## Your task
Take the entries that follow and return exactly the lines from the one holding "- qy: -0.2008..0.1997" through the one holding "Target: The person", both included. Nothing else is needed.

## Task inputs
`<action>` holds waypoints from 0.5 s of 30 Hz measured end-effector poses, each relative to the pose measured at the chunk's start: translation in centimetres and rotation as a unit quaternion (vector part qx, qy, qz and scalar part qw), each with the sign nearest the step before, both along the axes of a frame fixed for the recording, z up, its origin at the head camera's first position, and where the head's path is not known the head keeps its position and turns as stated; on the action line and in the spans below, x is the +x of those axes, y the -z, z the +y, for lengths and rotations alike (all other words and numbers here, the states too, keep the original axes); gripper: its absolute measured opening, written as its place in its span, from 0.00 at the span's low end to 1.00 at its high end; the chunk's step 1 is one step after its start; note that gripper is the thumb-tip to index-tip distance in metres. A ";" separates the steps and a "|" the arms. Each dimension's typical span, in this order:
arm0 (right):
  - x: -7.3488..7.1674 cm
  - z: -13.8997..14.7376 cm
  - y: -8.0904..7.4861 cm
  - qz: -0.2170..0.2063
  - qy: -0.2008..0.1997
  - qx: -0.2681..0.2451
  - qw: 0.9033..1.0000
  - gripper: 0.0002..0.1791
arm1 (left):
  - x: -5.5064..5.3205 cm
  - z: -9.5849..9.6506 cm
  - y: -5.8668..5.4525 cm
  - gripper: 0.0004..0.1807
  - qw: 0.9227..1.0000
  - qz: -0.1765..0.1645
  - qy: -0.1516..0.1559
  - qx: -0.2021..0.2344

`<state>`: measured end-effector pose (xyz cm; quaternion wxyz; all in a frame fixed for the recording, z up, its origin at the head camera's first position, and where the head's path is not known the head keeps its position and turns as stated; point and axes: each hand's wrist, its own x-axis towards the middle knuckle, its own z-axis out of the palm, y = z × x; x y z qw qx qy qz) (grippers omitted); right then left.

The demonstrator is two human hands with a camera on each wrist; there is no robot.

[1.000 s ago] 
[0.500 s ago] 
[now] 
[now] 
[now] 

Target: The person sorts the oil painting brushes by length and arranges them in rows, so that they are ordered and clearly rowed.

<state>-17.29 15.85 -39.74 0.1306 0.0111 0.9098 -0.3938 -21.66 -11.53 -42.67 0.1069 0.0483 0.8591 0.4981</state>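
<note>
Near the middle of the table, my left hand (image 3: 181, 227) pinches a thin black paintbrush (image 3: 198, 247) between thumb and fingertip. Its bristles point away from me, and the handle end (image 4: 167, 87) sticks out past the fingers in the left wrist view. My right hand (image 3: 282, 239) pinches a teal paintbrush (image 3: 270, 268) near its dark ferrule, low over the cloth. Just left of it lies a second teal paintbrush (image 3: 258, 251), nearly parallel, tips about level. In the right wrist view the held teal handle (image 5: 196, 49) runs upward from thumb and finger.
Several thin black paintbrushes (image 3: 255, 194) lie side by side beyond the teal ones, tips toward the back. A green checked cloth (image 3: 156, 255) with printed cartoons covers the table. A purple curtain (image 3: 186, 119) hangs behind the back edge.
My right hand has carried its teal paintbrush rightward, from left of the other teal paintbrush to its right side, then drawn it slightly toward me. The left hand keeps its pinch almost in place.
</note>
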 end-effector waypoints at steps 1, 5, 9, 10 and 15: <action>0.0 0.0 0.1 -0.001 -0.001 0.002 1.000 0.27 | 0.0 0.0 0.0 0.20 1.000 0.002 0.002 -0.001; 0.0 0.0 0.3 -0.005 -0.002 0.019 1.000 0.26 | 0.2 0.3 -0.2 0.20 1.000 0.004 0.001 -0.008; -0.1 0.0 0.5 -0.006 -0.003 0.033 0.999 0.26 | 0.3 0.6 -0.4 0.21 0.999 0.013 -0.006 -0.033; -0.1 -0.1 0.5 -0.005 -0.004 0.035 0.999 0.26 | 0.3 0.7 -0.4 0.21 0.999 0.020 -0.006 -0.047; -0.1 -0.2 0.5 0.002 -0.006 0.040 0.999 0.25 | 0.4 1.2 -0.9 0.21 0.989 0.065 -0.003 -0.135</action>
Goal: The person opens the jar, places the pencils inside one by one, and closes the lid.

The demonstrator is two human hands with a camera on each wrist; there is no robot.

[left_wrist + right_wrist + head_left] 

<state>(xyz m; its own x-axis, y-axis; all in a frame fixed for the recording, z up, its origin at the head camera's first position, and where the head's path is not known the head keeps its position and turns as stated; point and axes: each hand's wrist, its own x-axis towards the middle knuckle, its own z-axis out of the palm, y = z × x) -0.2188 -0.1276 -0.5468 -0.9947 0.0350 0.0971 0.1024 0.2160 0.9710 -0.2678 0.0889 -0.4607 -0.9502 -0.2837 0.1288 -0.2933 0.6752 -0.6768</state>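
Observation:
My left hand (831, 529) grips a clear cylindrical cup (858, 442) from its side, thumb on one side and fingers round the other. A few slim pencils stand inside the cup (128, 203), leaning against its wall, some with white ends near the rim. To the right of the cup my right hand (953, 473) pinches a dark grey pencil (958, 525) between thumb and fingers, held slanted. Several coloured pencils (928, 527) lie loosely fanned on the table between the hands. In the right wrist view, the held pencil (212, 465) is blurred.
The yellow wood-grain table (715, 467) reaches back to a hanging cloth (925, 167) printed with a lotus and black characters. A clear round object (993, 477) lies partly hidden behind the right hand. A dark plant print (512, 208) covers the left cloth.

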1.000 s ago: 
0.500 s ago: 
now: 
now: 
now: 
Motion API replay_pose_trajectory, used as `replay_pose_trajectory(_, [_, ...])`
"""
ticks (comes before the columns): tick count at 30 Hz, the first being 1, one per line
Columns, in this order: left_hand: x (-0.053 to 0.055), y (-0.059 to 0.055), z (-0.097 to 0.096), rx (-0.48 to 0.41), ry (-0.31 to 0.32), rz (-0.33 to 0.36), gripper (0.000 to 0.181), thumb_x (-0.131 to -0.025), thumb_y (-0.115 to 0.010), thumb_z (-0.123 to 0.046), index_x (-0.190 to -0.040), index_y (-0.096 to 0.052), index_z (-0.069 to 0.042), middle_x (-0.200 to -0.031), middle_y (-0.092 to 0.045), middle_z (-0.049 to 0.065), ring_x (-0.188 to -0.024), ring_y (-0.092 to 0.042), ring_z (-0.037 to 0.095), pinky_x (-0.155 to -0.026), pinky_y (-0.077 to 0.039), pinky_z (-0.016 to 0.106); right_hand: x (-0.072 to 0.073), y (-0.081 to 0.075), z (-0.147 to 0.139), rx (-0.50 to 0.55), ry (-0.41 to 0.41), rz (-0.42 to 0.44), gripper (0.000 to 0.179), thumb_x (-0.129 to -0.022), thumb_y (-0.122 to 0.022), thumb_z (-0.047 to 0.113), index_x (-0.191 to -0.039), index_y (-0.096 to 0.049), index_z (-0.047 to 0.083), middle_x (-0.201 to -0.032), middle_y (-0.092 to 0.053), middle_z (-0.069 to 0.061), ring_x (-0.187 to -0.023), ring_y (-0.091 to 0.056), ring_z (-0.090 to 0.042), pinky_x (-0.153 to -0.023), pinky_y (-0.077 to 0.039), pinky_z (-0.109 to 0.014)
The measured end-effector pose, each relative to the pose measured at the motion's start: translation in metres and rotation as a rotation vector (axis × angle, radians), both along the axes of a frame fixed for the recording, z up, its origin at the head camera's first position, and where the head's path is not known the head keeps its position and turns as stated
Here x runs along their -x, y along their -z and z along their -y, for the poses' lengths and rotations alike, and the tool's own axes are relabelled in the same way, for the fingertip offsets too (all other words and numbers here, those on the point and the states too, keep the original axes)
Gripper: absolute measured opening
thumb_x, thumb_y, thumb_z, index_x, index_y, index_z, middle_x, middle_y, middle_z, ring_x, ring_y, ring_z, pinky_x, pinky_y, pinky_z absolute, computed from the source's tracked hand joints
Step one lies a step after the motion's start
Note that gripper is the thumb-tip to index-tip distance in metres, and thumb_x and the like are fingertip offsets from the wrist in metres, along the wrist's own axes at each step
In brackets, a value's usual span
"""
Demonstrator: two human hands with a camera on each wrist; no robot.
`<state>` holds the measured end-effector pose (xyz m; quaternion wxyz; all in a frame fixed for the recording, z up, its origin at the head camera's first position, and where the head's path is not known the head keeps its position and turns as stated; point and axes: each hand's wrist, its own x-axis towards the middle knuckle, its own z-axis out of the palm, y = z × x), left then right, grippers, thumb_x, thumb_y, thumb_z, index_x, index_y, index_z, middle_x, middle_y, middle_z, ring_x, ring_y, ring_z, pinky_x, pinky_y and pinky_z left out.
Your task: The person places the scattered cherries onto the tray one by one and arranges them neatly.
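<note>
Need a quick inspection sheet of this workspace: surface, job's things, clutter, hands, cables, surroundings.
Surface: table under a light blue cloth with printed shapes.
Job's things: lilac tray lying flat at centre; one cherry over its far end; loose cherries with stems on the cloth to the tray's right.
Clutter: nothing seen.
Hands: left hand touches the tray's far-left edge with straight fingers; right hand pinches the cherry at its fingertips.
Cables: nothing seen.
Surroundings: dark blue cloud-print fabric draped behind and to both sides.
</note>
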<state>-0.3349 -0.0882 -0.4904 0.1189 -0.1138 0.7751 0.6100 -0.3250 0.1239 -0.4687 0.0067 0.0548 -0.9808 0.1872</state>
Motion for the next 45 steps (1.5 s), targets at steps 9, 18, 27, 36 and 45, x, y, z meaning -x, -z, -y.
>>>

## Solution to this problem
  - qy: -0.2008..0.1997
  - qx: -0.2681..0.2451
  - qw: 0.9033..1.0000
  - gripper: 0.0002..0.1791
arm1 (left):
  - x: -5.5064..5.3205 cm
  - z: -9.5849..9.6506 cm
  - y: -5.8668..5.4525 cm
  - gripper: 0.0004..0.1807
  - qw: 0.9227..1.0000
  - qz: -0.1765..0.1645
  - qy: -0.1516..0.1559
  - qx: -0.2021..0.2344

`<state>`: measured end-effector pose (xyz cm; quaternion wxyz; all in a frame fixed for the recording, z up, its origin at the head camera's first position, and where the head's path is not known the head keeps its position and turns as stated; point and axes: each hand's wrist, its own x-axis towards the middle knuckle, its own z-axis out of the palm, y = z × x; x y z qw qx qy qz) (grippers omitted); right then left.

The demonstrator is two human hands with a camera on each wrist; there is no robot.

[1.000 s ago] 
[0.500 s ago] 
[now] 
[now] 
[now] 

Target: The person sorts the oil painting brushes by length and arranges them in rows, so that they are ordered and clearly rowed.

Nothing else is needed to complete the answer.